● **Source material**:
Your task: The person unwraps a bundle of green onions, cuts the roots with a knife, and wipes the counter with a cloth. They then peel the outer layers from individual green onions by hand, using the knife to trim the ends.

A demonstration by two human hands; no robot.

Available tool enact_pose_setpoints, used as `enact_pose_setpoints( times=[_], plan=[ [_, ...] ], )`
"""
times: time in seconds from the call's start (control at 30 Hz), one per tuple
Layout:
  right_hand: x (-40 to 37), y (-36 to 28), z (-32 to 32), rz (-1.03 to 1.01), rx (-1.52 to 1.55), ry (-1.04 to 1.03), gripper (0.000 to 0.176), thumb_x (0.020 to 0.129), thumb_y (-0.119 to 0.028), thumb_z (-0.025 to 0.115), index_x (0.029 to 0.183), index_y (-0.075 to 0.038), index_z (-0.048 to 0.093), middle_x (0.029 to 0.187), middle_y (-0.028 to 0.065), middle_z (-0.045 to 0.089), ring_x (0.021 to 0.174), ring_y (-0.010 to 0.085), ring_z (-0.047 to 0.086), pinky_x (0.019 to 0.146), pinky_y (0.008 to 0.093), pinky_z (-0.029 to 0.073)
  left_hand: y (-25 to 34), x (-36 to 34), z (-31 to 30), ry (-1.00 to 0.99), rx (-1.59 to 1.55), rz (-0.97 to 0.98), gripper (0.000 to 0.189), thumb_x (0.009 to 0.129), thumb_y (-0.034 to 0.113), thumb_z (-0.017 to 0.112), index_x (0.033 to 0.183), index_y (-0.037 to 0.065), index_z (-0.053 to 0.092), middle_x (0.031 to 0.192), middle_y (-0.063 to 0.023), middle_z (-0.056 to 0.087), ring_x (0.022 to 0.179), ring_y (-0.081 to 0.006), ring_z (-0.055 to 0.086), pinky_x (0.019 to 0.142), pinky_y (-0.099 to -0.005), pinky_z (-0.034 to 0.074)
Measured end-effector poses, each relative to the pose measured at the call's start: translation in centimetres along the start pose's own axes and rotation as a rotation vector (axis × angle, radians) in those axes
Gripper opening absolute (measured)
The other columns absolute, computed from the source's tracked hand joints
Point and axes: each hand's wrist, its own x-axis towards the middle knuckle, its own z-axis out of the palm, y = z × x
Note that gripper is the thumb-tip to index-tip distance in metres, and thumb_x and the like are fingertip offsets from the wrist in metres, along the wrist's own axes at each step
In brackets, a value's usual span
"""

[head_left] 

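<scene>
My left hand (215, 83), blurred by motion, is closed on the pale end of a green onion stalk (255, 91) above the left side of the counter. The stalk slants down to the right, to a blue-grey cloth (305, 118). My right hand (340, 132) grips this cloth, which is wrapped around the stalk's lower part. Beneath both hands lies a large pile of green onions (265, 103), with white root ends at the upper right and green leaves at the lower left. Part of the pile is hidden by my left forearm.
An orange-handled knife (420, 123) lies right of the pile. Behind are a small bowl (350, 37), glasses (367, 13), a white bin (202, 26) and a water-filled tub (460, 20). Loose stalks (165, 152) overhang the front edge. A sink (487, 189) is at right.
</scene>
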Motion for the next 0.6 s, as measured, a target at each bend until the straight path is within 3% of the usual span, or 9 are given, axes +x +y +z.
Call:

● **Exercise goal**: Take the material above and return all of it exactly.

● **Answer box**:
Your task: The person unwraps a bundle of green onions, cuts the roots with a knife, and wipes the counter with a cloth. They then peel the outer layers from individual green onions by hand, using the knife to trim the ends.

A demonstration by two human hands; no robot.

Available tool enact_pose_setpoints, used as `enact_pose_setpoints( times=[_], plan=[ [_, ...] ], )`
"""
times: time in seconds from the call's start (control at 30 Hz), one per tuple
Layout:
  right_hand: x (-40 to 37), y (-36 to 28), z (-32 to 32), rz (-1.03 to 1.01), rx (-1.52 to 1.55), ry (-1.04 to 1.03), gripper (0.000 to 0.176), thumb_x (0.020 to 0.129), thumb_y (-0.119 to 0.028), thumb_z (-0.025 to 0.115), index_x (0.029 to 0.183), index_y (-0.075 to 0.038), index_z (-0.048 to 0.093), middle_x (0.029 to 0.187), middle_y (-0.028 to 0.065), middle_z (-0.045 to 0.089), ring_x (0.021 to 0.174), ring_y (-0.010 to 0.085), ring_z (-0.047 to 0.086), pinky_x (0.019 to 0.146), pinky_y (0.008 to 0.093), pinky_z (-0.029 to 0.073)
  left_hand: y (-25 to 34), x (-36 to 34), z (-31 to 30), ry (-1.00 to 0.99), rx (-1.59 to 1.55), rz (-0.97 to 0.98), gripper (0.000 to 0.189), thumb_x (0.009 to 0.129), thumb_y (-0.034 to 0.113), thumb_z (-0.017 to 0.112), index_x (0.033 to 0.183), index_y (-0.037 to 0.065), index_z (-0.053 to 0.092), middle_x (0.031 to 0.192), middle_y (-0.063 to 0.023), middle_z (-0.056 to 0.087), ring_x (0.022 to 0.179), ring_y (-0.081 to 0.006), ring_z (-0.055 to 0.086), pinky_x (0.019 to 0.142), pinky_y (-0.099 to -0.005), pinky_z (-0.034 to 0.074)
Measured end-effector poses, each relative to the pose measured at the call's start: translation in centimetres along the start pose's own axes and rotation as a rotation vector (axis × angle, radians) in those axes
Gripper opening absolute (measured)
The other columns absolute, computed from the source's tracked hand joints
Point and axes: each hand's wrist, its own x-axis towards the middle knuckle, its own z-axis out of the palm, y = z × x
Note that gripper is the thumb-tip to index-tip distance in metres, and thumb_x and the like are fingertip offsets from the wrist in metres, along the wrist's own axes at each step
In brackets, a value's usual span
"""

[head_left] 

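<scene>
My left hand (215, 83), blurred by motion, is closed on the pale end of a green onion stalk (255, 91) above the left side of the counter. The stalk slants down to the right, to a blue-grey cloth (305, 118). My right hand (340, 132) grips this cloth, which is wrapped around the stalk's lower part. Beneath both hands lies a large pile of green onions (265, 103), with white root ends at the upper right and green leaves at the lower left. Part of the pile is hidden by my left forearm.
An orange-handled knife (420, 123) lies right of the pile. Behind are a small bowl (350, 37), glasses (367, 13), a white bin (202, 26) and a water-filled tub (460, 20). Loose stalks (165, 152) overhang the front edge. A sink (487, 189) is at right.
</scene>
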Motion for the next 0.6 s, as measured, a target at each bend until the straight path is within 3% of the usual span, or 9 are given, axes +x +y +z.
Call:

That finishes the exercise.